This is a principle called *Hebbian learning* and it is exceedingly plausible because remember
that weights are supposed to be synapses? And synapses in actual neurons also would have no way
of knowing what goes on in the broader network. And so why the multiplication? Well here comes
the reason I coded the binary states minus one and plus one. If you map out all four combinations
of states of the neurons, you'll see that the weight will have positive sign whenever the
neurons in their memory state agree and negative if they disagree. And this should make sense
because a positive weight lets a neuron project its state onto other neurons and a negative weight
lets a neuron flip the state of other neurons.

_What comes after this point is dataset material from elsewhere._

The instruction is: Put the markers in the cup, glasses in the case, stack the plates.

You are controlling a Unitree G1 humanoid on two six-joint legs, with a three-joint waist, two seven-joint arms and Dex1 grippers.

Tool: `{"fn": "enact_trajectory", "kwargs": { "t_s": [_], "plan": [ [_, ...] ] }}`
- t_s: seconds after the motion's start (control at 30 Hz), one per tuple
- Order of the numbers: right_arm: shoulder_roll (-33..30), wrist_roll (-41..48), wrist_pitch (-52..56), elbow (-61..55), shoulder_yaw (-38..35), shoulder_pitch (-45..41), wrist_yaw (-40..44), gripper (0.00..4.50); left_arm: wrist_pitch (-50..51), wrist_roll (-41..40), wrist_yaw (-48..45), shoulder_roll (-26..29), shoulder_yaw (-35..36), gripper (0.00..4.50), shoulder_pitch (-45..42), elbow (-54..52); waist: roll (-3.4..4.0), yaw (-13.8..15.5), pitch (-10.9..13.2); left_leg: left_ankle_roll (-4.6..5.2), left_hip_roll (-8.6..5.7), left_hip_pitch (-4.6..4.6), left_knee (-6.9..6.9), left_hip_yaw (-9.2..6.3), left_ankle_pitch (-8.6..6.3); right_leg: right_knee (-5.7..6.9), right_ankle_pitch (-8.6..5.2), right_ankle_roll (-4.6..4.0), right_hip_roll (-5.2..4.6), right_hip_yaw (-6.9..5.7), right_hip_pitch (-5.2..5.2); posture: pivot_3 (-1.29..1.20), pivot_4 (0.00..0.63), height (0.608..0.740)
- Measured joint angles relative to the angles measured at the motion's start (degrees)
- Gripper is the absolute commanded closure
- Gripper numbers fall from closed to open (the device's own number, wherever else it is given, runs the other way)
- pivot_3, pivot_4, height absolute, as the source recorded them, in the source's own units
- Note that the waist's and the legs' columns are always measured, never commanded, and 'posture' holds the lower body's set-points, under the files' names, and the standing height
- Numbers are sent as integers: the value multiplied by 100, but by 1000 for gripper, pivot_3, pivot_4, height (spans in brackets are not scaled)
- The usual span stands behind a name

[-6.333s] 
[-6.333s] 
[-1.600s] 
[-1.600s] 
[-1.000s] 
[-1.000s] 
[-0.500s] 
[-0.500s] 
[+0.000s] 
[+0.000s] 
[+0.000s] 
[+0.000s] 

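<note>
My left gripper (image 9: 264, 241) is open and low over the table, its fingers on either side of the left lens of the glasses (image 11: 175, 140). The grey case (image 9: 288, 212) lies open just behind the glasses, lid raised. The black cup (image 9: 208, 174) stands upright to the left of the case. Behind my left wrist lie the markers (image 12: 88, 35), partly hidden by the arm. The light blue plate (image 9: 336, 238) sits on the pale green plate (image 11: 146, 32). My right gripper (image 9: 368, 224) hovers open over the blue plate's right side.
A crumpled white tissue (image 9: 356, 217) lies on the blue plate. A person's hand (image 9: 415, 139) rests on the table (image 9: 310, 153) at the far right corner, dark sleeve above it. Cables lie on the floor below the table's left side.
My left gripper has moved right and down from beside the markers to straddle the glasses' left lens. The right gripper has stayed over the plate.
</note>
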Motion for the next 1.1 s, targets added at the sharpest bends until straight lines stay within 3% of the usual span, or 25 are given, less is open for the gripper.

It's almost like the neurons behave like charged
particles, maybe ... One last question before we can see it in action, and that's - how do we store
multiple patterns at once in the same network? We do it by computing the outer products for all
desired memory patterns. This gives us a matrix for each and then we average those matrices. This
gives finer and finer gradations of the weights. Now however things start to become
a little bit more complicated. There's no way to guarantee that all
memory patterns are stable states. The memories will start talking to each other,
fusing into new memories, which I find frustrating and super interesting at the same time. Here's
the network with four memories again. It sometimes converges to one of the memory states, yes,
but in other cases it converges to something in between, a merging of memories, which I
find, well, almost a kind of human mistake. And with this we are finally making some
progress on our question from the very beginning of the video: how much memory do you
have? Originally we might have answered this by giving some number of bytes, but now the question
presents itself very differently. It's more like: how many memory patterns can we store in a
recurrent network of a given size such that they are stable states of the network? And the
answer is, at least for this model, not very many! The original paper showed that this model has only
linear memory capacity. That's to say the number of stable states grows as a linear function of
the size of the network. Plus there's a hidden assumption in this graph, too, which is that all
memory states are uncorrelated, which for any set of pictures like this is totally not the case. I
tried my best picking out some not-so-correlated images to really show what this network can do
and the results are ... well see for yourself. Realistically, that means that this model is maybe
too simple after all and that's not surprising given all the violence we did to these networks
with our many simplifications. But the goal of this video wasn't to convince you that this
model can be used in any practical sense anyway, although in a follow-up video, I want to tell
you what steps people took to make this model actually useful for deep neural networks. What
I wanted to achieve with this video is, first, to warn you of false comparisons. Networks
of neurons don't behave like USB sticks and why should they? But secondly, it's to show
you how with modeling approaches, walking a very thin line between complexity and simplicity,
we can sometimes start to conceive of the world differently than otherwise we would have. You
might have set out picturing memory as something static, but I'm hoping now you're willing to
consider that it might be something dynamic, the invisible stable states of
a network buzzing with activity. you